Can somebody........lend me a few IQ points.... when I filed Intellectual Chapter 13, I had to cough up 40 points, taking me down to 100, and now I can't comprehend what this man is trying get across to me.

-- Lisa (, February 01, 1999.

Lisa, read it again and again until you get it, I'm sure it will eventually sink in.

-- bardou (, February 01, 1999.

Paul Milne: Thank you for a calm and clear argument. The only question I have is, given the responses you have had to endure, how and why do you still care and continue to post? I have recently turned down two hopeless contracts.

-- curtis schalek (, February 01, 1999.

The original story can be found here:

-- Flint (, February 01, 1999.

Bravo, Paul, Bravo!

I just applied what I learned from Paul to my own conlclusions and found I that I have been personally making a similar mistake in my reasoning. Here was my logic:

Premise one: I am way ahead of most people in my y2k preparations. Premise two (implied): Preparing much more than others is sufficient.

Faulty Conclusion: I will make it through y2k just fine.

Thanks Paul, I am now going to apply this kind of review to many of my conclusions and change my plans accordingly.

-- Tomcat (, February 01, 1999.


1. IMO, "preparing much more than others" means you are going to have guests, so you still aren't as prepared as you thought you were...

2. I thinkg set a goal of about 3 months, and I think I am about there, except that I don't know how many 2-legs and 4-legs I'll be helping out. It doesn't equate to what I am expecting - I think things could very well be a whole lot worse. What gives me some relief is that there are 10 more months (I am discounting December - I have no intention of being anywhere near a store in December) during which I am just bound to keep stocking up and adjusting, even if at a less intense level than these past few months. So, in that sense I am farther along than folks who might decide next fall to stock up for 3 months.

-- Brooks (, February 01, 1999.


This was a thoughtful, and well done post.

Thank you for cleaning up your vocabularly as well.

Preparing for the unexpected, is just prudent, though often overwhelming. Actions and reactions are rarely accurately predicted with any certainty.


-- Diane J. Squire (, February 01, 1999.

In answer to flint: Reading comprehension difficulties are at the heart of 99.9% of all of your dificulties. The URL is right there on the bottom of my original post. In plain sight. I did not see anyone else ask for it. They can read.

-- Paul Milne (, February 01, 1999.


Thank you.

This is without a doubt the best post of yours I have ever read,and I have read everything you have ever written(yes all 5000+ in the NG's)

I just wanted to take the time to thank you for all of your efforts in warning people of the comming problem.

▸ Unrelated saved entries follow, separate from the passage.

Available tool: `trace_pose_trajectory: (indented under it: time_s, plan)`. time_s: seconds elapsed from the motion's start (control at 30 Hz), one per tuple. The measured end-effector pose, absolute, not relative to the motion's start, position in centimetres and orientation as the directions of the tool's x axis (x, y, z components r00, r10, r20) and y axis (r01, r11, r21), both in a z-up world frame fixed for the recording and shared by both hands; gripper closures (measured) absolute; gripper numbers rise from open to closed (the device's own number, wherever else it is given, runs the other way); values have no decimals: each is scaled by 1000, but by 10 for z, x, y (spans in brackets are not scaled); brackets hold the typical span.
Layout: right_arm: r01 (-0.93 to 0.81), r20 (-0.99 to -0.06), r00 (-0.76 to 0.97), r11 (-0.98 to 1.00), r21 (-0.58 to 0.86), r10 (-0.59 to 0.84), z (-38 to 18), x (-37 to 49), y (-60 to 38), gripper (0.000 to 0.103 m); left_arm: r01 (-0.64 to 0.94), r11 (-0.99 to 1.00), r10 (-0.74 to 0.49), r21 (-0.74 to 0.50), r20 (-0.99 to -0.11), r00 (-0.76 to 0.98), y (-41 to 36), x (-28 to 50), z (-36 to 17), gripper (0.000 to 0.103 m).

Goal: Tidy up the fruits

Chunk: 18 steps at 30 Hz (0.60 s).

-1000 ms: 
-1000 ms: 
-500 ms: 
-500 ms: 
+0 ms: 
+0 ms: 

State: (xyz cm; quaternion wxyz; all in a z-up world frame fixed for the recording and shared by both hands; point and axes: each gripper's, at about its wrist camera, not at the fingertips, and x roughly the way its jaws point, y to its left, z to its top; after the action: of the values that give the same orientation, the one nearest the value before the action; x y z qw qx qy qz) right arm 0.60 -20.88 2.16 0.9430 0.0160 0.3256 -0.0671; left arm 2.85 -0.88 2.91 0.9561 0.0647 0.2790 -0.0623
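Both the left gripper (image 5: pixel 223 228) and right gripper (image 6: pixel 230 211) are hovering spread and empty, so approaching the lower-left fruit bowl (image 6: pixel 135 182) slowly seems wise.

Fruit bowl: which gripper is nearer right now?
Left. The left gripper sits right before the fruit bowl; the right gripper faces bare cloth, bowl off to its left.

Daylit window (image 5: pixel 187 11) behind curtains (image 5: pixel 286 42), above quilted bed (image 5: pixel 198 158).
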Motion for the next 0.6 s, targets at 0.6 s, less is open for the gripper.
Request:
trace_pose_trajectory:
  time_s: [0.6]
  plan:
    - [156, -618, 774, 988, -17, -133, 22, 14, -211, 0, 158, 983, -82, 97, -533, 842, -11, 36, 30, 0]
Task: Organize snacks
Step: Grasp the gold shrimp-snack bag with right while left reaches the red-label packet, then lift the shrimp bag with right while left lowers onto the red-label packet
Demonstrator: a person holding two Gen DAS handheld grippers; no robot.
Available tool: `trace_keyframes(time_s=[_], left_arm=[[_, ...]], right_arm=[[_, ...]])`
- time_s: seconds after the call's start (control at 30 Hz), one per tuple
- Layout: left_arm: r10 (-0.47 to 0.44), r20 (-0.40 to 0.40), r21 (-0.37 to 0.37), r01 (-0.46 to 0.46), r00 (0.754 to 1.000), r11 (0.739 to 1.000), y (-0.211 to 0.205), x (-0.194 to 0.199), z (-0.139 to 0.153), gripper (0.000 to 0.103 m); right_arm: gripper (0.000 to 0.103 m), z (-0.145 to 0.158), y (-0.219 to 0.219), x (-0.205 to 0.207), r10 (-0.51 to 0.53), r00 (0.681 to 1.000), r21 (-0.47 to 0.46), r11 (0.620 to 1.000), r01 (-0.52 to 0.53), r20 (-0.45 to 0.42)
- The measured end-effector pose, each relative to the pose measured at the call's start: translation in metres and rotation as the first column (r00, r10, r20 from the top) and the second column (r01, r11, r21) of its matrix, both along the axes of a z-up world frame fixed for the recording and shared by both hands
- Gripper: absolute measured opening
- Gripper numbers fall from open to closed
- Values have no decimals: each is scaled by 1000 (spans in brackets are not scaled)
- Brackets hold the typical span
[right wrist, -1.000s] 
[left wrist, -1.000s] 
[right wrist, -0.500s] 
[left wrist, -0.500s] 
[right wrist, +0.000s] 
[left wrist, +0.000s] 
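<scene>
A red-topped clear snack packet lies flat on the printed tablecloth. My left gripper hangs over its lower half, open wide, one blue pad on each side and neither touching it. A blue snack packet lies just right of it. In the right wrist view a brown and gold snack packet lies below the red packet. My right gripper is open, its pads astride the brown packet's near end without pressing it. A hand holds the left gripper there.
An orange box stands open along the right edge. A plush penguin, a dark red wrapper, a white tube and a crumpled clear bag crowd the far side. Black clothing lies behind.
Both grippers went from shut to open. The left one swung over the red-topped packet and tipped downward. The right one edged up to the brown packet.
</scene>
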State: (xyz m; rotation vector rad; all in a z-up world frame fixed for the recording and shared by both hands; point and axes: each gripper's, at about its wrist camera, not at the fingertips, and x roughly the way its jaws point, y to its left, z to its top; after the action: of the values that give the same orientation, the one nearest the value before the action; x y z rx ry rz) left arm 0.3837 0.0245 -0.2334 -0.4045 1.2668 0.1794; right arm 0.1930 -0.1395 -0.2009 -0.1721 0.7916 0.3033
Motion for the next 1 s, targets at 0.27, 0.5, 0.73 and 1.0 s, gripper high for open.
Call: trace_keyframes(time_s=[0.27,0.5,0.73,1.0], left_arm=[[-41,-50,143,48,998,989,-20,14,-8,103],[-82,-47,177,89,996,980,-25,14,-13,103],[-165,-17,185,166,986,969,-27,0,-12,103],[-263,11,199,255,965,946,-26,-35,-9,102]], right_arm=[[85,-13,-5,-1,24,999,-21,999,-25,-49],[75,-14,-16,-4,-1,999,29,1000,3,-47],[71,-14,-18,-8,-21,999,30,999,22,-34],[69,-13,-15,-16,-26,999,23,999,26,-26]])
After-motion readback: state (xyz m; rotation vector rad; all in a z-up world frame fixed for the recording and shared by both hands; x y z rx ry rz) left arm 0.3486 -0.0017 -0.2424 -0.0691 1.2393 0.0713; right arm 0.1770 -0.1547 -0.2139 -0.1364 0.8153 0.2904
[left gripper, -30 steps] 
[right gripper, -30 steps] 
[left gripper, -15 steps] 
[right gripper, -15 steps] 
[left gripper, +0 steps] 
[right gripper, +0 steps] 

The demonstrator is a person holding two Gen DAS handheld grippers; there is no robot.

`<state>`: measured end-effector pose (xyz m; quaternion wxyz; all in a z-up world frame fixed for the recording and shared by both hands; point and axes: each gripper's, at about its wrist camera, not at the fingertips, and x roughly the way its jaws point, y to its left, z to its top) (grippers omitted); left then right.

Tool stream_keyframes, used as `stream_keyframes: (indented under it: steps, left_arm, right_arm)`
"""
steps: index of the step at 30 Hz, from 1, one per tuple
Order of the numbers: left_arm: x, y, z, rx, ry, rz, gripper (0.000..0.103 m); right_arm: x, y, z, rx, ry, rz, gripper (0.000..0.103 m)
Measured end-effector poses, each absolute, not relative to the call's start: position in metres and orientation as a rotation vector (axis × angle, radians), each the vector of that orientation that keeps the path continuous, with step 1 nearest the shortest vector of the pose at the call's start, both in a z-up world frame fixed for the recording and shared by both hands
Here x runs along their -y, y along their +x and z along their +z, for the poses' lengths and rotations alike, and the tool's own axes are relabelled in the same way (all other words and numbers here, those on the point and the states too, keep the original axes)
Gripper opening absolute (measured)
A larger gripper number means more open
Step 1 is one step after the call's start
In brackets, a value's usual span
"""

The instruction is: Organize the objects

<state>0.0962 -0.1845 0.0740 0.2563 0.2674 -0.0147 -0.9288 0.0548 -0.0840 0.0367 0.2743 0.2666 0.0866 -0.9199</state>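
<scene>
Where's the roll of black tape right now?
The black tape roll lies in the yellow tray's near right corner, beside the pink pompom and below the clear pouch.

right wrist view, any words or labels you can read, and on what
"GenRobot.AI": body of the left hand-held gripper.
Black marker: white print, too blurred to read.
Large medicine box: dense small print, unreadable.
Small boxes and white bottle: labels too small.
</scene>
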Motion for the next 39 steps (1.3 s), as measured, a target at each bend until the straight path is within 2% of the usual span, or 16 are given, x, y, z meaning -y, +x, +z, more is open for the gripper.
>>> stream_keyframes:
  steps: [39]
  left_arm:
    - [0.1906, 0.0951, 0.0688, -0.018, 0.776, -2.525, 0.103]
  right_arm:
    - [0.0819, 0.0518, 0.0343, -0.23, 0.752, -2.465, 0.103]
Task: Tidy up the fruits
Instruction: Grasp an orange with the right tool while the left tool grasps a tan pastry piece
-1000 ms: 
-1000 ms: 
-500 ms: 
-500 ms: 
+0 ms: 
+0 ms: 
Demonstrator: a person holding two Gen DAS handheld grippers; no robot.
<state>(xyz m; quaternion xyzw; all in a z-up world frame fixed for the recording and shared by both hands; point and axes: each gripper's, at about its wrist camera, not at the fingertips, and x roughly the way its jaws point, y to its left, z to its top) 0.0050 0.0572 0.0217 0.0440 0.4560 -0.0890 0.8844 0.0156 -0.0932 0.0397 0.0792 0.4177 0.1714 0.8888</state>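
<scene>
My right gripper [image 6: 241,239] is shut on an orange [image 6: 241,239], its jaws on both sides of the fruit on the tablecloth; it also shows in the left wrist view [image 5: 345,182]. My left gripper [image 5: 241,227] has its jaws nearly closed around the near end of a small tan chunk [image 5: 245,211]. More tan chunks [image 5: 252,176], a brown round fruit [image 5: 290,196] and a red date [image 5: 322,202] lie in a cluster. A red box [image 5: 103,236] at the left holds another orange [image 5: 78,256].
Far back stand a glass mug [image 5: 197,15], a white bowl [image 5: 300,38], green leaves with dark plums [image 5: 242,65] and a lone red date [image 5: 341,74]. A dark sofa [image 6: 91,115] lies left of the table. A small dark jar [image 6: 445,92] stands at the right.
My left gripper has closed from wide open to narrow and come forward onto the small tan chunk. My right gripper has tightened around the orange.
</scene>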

May God be with you and yours.

Sean in Indy

-- (, February 01, 1999.

I am impressed and pleased with your fine analysis and response to some perhaps deliberately obfuscating propaganda. PLEASE CONTINUE TO CRITIQUE IN THIS SAME TONE AND MANNER. It is absolutely irrefutable and maddening to those who wish to perpetuate the public's blind and unfounded confidence and trust in a system which I believe is relatively imminently and disasterously crumbling.

-- Ann Fisher (, February 03, 1999.

Mr. Milne,

Okay, I was with you most of the way. I may not agree with all of your conclusions, but this was a fairly well constructed argument, with one exception.

You said "A MASIVE remediation should not be measured merely by buckets full of money" but you then went on to describe some of the remediation being done (or not being done as the case may be) in terms of money. For example, you describe the Australian phone company's efforts only in terms of dollars spent. Clean that up and you might have something.

Next, you have to understand that people aren't going to report remediation efforts that have not passed testing as "complete." Furthermore, it is common for many companies to report expenditures only for completed work. (I didn't say it was right, I just said it was common.) Now, as experienced systems people know, most of these jobs are rushed and poorly planned (as are most systems jobs) and will therefore spend most of their time and dollars cleaning up problems in the testing phases, thus delaying reporting of completion. Lastly, the work being reported now as "complete" was probably the easier (read: cheaper) stuff to fix. the hard stuff comes later. Put all of these together, and you see that I agree with you that "budget dollars spent" is a lousy way to measure remediation progress, although I bet we differ on why it's a bad measure. Anyway, as these systems stagger out of testing and into production, expect to see a sharp increase in the percentages of budget dollars used, especially during the last quarter of the year.

Finally, despite your refusal to answer my thirteen requests for the information, I believe I have found you stating why you are so sure that "millions will die" and the current American way of life is, as you say, "toast." You said:

"On the other hand there is an unspoken issue here in regards to the 'sufficiency' of a companies INTERNAL remdiation. A companies remediation of it's own systems is utterly moot. If it does not have electricity. No matter. or water, or sewerage, or its vendors, or its customers. or spare parts and materials, or telecomunications or its banking."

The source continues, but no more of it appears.